The defining feature of our era seems to be that few groups feel confident in their sense of belonging. The feeling of being different, a stranger in a strange land, and even a stranger in your own land, seems so common now that presidential hopeful Pete Buttigieg proclaimed a “crisis of belonging.” But although we are fragmented by many forces, we can take little steps in our day-to-day interactions to foster connection.
A defeated need to belong goes some way toward explaining many of the problems that beleaguer our society now. About 1 in 5 Americans suffers from chronic loneliness, which is as destructive to our bodies as smoking a pack of cigarettes a day. As Americans have become disconnected from their community and society, they have been stricken with what the economists Angus Deaton and Anne Case call “diseases of despair.” In 2017, they write, 158,000 Americans died either through a slow process of addiction to alcohol, painkillers, or other drugs or through suicide by gunshot or overdose—the “equivalent of three full 737 MAXs falling out of the sky every day, with no survivors.”

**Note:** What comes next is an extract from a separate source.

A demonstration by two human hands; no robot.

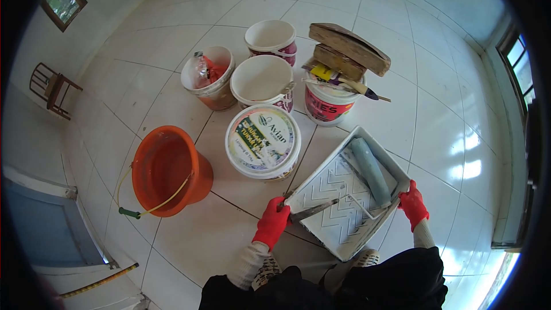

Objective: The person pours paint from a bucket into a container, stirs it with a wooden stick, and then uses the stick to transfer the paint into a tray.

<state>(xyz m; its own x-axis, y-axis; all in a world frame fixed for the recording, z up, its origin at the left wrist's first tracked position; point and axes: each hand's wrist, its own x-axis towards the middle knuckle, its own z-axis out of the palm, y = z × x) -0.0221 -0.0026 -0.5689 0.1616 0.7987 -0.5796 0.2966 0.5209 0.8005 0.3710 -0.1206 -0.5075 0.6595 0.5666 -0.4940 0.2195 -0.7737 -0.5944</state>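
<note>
My left hand (272,224), in a red glove, is closed around a knife with a long dark blade (313,211). The blade reaches over the white paint tray (321,235), and the fingers are at the tray's left edge. On the opposite edge my right hand (413,205), also gloved in red, is closed on the rim. Inside the tray lies a paint roller (370,172) with a grey-blue sleeve and a bent wire frame. The tray floor has a zigzag relief and paint marks. Both thumbs are only partly visible.
A lidded paint bucket (263,142) stands beyond the tray, with an orange pail (166,172) to its left. Further back are white buckets (261,80) and a red-labelled bucket (328,103) topped with brushes and wooden blocks (350,49). A chair (54,89) stands far left.
</note>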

Prolonged experiences of discrimination are another potent factor in the crisis of belonging. These activate genes that stimulate bodily inflammation, a biological response to adversity that, when chronic, is like “fertilizer for early death,” says Steve Cole, a pioneer of research linking social environments to gene expression.
If our lives are bereft of a feeling of connection, we can become vulnerable to appeals by groups that make the belonging they provide contingent on acceptance of views and behavior that don’t reflect our true values. Experimental research finds that after being excluded, people conform more to the judgments of peers who offer new sources of belonging, even when their judgments are patently wrong. Excluded people are also more prone to believing in conspiracy theories that ascribe complex social problems to malevolent actors working in secret.

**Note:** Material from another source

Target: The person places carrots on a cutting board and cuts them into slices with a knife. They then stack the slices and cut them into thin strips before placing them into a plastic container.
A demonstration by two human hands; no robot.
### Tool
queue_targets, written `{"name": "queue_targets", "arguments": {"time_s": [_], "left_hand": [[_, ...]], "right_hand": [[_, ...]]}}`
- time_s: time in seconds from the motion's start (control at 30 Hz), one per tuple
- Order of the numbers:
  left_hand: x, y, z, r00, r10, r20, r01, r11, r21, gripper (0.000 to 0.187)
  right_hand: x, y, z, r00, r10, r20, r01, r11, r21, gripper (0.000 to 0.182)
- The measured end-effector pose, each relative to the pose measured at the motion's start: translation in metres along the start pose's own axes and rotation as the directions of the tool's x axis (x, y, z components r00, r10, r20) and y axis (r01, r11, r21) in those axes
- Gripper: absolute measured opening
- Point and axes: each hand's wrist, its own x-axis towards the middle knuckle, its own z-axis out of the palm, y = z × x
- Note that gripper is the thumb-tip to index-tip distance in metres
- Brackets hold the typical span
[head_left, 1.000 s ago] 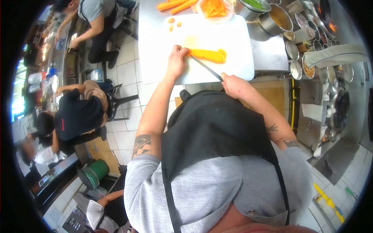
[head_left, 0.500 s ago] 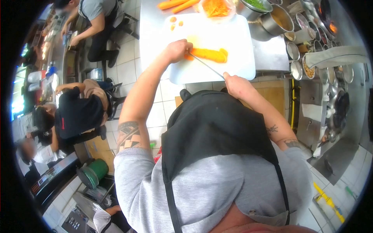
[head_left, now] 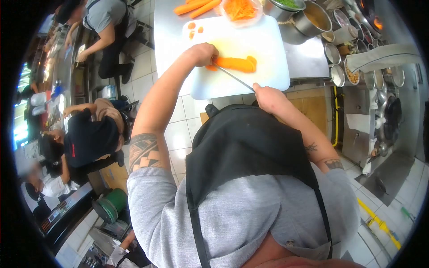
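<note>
On the white cutting board [head_left: 268,82] lies an orange row of carrot [head_left: 239,64], apparently in overlapping slices, with a wider piece at its right end. My left hand [head_left: 204,54] is closed with its fingertips down at the carrot's left end; what exactly they pinch is partly hidden. In my right hand [head_left: 270,99], at the board's front edge, is a knife [head_left: 237,79], its blade slanting up and left to the carrot beside my left fingers. A few small carrot pieces [head_left: 191,34] lie at the board's far left.
Whole carrots [head_left: 201,8] and a container of shredded carrot [head_left: 241,10] stand behind the board. Metal pots [head_left: 313,20] are at the back right, near a stove with a flame [head_left: 378,23]. Co-workers [head_left: 91,129] work at a counter on the left.
The view has shifted slightly. My hands, the knife and the carrot keep nearly the same places on the board. A co-worker at the upper left has moved their arms a little.
</note>
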Motion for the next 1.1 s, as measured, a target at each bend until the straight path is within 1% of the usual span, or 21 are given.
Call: {"name": "queue_targets", "arguments": {"time_s": [0.17,0.27,0.37,0.47,0.67,0.77,0.87,0.97,1.07,1.1], "left_hand": [[-0.001,-0.011,0.016,0.994,-0.019,-0.105,0.009,0.996,-0.088,0.019],[-0.016,-0.001,0.017,0.99,-0.037,-0.136,0.021,0.993,-0.115,0.022],[-0.015,0.0,0.019,0.99,-0.028,-0.139,0.017,0.997,-0.076,0.024],[-0.016,0.001,0.013,0.985,-0.028,-0.17,0.019,0.998,-0.052,0.02],[-0.008,-0.008,0.023,0.967,-0.05,-0.249,0.032,0.997,-0.075,0.031],[-0.005,-0.011,0.039,0.909,-0.093,-0.407,0.006,0.978,-0.21,0.027],[-0.026,-0.009,0.043,0.789,-0.206,-0.578,-0.041,0.922,-0.384,0.021],[-0.044,-0.015,0.083,0.711,-0.304,-0.634,-0.027,0.889,-0.457,0.018],[-0.048,-0.001,0.116,0.617,-0.315,-0.721,-0.073,0.89,-0.451,0.017],[-0.046,0.003,0.12,0.608,-0.347,-0.714,-0.082,0.867,-0.491,0.018]], "right_hand": [[0.001,-0.001,-0.003,1.0,0.006,0.027,-0.007,1.0,0.012,0.024],[0.001,0.0,-0.004,0.999,0.004,0.033,-0.004,1.0,0.016,0.024],[0.002,-0.001,-0.006,0.999,-0.003,0.033,0.003,1.0,0.003,0.023],[0.002,0.0,-0.004,1.0,-0.009,0.028,0.009,1.0,0.0,0.022],[0.0,-0.001,-0.002,1.0,-0.01,0.015,0.01,1.0,0.02,0.022],[0.001,0.0,0.001,1.0,-0.015,0.006,0.015,1.0,0.024,0.023],[0.001,0.0,0.001,1.0,-0.028,-0.008,0.029,0.999,0.04,0.023],[-0.004,0.001,-0.001,0.997,-0.048,-0.056,0.052,0.996,0.07,0.024],[-0.005,0.005,0.003,0.992,-0.083,-0.095,0.092,0.991,0.096,0.023],[-0.003,0.007,0.005,0.991,-0.091,-0.098,0.102,0.99,0.103,0.022]]}}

Research by social psychologist Arie Kruglanski on extremist groups, such as white supremacist organizations, has revealed that a core motivation for joining them is to feel a sense of belonging, rather than any particular racist sentiment. This may help explain why hate crimes reached a 10-year high in the U.S. in 2019. Meanwhile, our politics have been corrupted by an Us-versus-Them mentality, stoked by the media and politicians, leading many to subscribe to ridiculous and even dangerous beliefs. And of course, the crisis of belonging was further inflamed by COVID pandemic and its disruption of social relations at work, school, and community.
These powerful societal factors can leave us feeling hopeless, but science suggests that each of us can combat them. How? The answer is surprisingly simple: By changing the situation we are in sometimes even in the smallest ways. Our ability to do so is like a superpower. What we do, think, and feel isn’t just driven by far-off, impersonal forces—or by our inherent personality, ability, and character—but also by what happens around us in the classroom or boardroom, at the dinner table or the bar. What happens in the blink of an eye, including the blink of an eye, can make a big difference. While we must work to change our institutions and laws for the better, we can all take little steps in our everyday interactions to foster connection. Even small moments of connections can have powerful results.
Psychological experiments showing that brief reflections on our interconnectedness, such as imagining a loved one, reduce intergroup hostility. In a study by Greg Walton and me, college students were led to believe that they happened to share a birthday with a math major. They felt a stronger sense that they could belong in math and even worked harder on a math puzzle than did students who thought they had a different birthday. In another study by Kent Harber, volunteers were told to imagine they were wearing a heavy backpack and asked to judge the steepness of a hill before them. They saw the hill as less steep when they were with a friend rather than by themselves. And if they were alone, they saw the hill as less steep when they were simply asked to think about a good friend.
Sometimes the best way to foster belonging is to stop doing certain things.
Avoid using exclusionary language
Research shows that our everyday ways of talking can harm belonging. Stereotypical language is one example. In one line of research, phrases such as “We are a dominant engineering firm that boasts many leading clients,” common in job postings for male-dominated occupations, discouraged women from applying, compared with such phrasings as “We are a community of engineers who have effective relationships with many satisfied clients.” Because words like “dominant” are associated with masculinity, the ad caused women to question whether they would belong in the job.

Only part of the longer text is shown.